Mars came close to becoming a habitable planet. Very close. If everything was right for the Earth when it came to sustaining life (atmosphere, water, proximity to the sun) and for Mercury, Venus and the outer planets, with their extreme temperatures and inhospitable chemistry, there is no started from the beginning, for the red planet the game was a little more nuanced.
Thanks to the data collected over the years by rovers and other missions, we know with certainty that there was water on Mars, a lot of water judging by the basins and river beds that we can identify on its surface. However, 4 billion years ago the Martian core cooled, shutting down the dynamo that supported its magnetic field. This event left the planet vulnerable to the solar wind, which ripped away the atmosphere and allowed Martian water to explode into space. In a short time, in geological terms, the planet became a desert. This, at least, has long been the predominant thesis that supports a very broad dynamic over time.

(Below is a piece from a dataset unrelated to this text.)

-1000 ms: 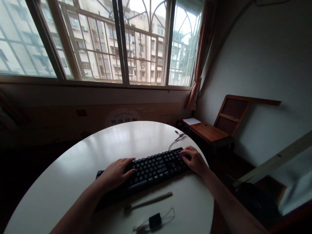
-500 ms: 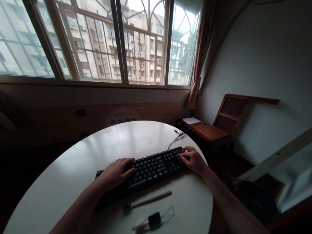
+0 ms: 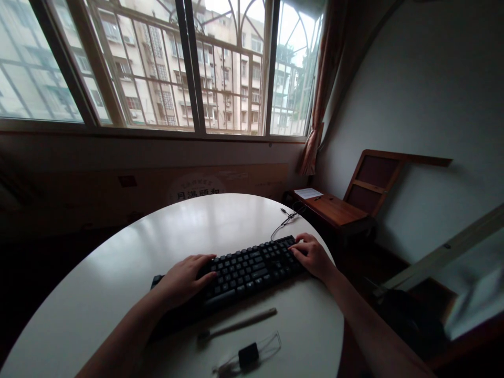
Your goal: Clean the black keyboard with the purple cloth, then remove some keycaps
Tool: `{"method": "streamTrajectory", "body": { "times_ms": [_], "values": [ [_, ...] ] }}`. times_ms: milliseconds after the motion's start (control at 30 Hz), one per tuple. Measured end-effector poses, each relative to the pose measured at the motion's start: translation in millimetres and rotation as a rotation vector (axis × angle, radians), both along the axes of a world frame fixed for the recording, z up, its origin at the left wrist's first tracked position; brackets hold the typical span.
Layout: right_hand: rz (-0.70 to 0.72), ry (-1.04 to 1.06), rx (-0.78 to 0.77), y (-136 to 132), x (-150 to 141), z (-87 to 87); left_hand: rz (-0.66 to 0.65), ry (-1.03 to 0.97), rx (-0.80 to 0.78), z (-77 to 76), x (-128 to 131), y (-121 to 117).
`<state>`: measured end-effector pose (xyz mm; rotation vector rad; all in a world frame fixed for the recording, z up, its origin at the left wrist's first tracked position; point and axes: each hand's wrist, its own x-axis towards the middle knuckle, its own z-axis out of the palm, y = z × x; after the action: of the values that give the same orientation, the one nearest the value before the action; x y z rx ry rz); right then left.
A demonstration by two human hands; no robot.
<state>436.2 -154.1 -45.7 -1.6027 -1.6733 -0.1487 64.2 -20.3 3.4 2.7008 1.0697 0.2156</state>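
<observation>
Spreading its fingers and thumb well apart, the left hand [image 3: 184, 281] is lying over the left part of the black keyboard [image 3: 248, 268], palm down, pressing on it rather than closing around it. At the keyboard's right end, the right hand [image 3: 313, 256] is curling in from the side, bringing thumb and forefinger close together over the keys there; whether they are pinching anything small, I cannot tell.

In this head view the keyboard is lying aslant on the white table [image 3: 98, 278], its right end pointing farther away than its left. A thin cable [image 3: 280, 228] is running loosely beyond its right end. On the near side of the keyboard, a slim tool [image 3: 244, 321] with a dark, blurred head is lying apart from it, and nearer still a black piece with wire loops [image 3: 248, 356] is resting. Past the keyboard's right end, off the table, a wooden bench [image 3: 334, 207] is holding a sheet of paper [image 3: 308, 193].

Working well here, I judge, means letting the left palm bear down evenly so the keyboard is not sliding, while the right fingertips are working lightly and squarely over one key, without dragging sideways across its neighbours.
</observation>
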Motion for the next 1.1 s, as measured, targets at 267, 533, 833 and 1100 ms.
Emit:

However, a new paper just published in Proceedings of the National Academy of Sciences seems to point to another track. According to the research, in fact, there were no great hopes for Mars from the beginning. The size, half the Earth’s diameter, and a mass equivalent to 1/9 of that of our planet have never produced enough gravitational attraction to hold back the atmosphere and water. In short, with or without a magnetic field, according to the scientists led by Zhen Tian of Washington University in St. Louis who signed the investigation, Mars was doomed to the fate that it then had.
A result that scholars have arrived at by analyzing 20 Martian meteorites from various eras, from a few hundred million years to 4 billion, capable of witnessing the transition of Mars from a planet rich in water to a dry planet. However, even in the oldest samples there would be no traces of moisture to be found. On the other hand, the passage of time, not to mention the long journey made by meteorites in Space, would have caused the complete evaporation of a volatile compound such as water. In fact, the researchers were looking for something else: some isotopes of potassium, present in abundance in Mars billions of years ago and a sort of signal for the presence of water. “Potassium is a moderately volatile element (which mimics the behavior of highly volatile elements) but it is not too volatile to be completely lost,” Kun Wang, one of the authors of the study, wrote in an email to Time. “It is easier to measure with high precision.” The more isotopic potassium the researchers found in the rocks, the more water there would be.
In the end, though, it’s not like they’ve spotted so much. The results indicate that not only did the water not wait for the magnetic field to die out and the atmosphere to flow away before it too faded; it actually began to disappear before the once hot planet had completely cooled down. “The loss of water and volatile substances to the planet occurred in its hot and violent phase,” explained Wang. That phase, he added, took place “long before” the magnetic field closed.
Among other things, the scientists repeated the same analysis on meteorite samples from the Moon and from the large asteroid 4 Vesta (a large body in the main belt, the second most massive with an average diameter of about 525 kilometers and an estimated mass equal to to 12% of that of the entire belt), discovering a sort of relationship between possible traces of water and the size of celestial bodies: Mars was drier than the Earth but with a greater quantity of water than the small Moon, however more “humid” (there pass the term) of Vesta. An observation that could frustrate our hopes of finding life, past or even present, not only on Mars but on exoplanets, i.e. bodies outside the Solar System, whether or not they are in the so-called habitable belts, i.e. at the right distance and inclination. from the stars around which they orbit so that the temperatures are not too hot or too cold to allow the presence of liquid water.
In any case, on Mars there is still a lot to understand and not all is lost: a lot of water is imprisoned in the parmafrost of the poles and more perhaps under the surface, where it could be in a liquid state at least for a few moments of the Martian year. “Forms of microbial life that emerged in the first wetter era on the planet may have found refuge there since those times – explains Time – Mars would never have been a garden world like Earth, but that doesn’t mean it can’t move again.”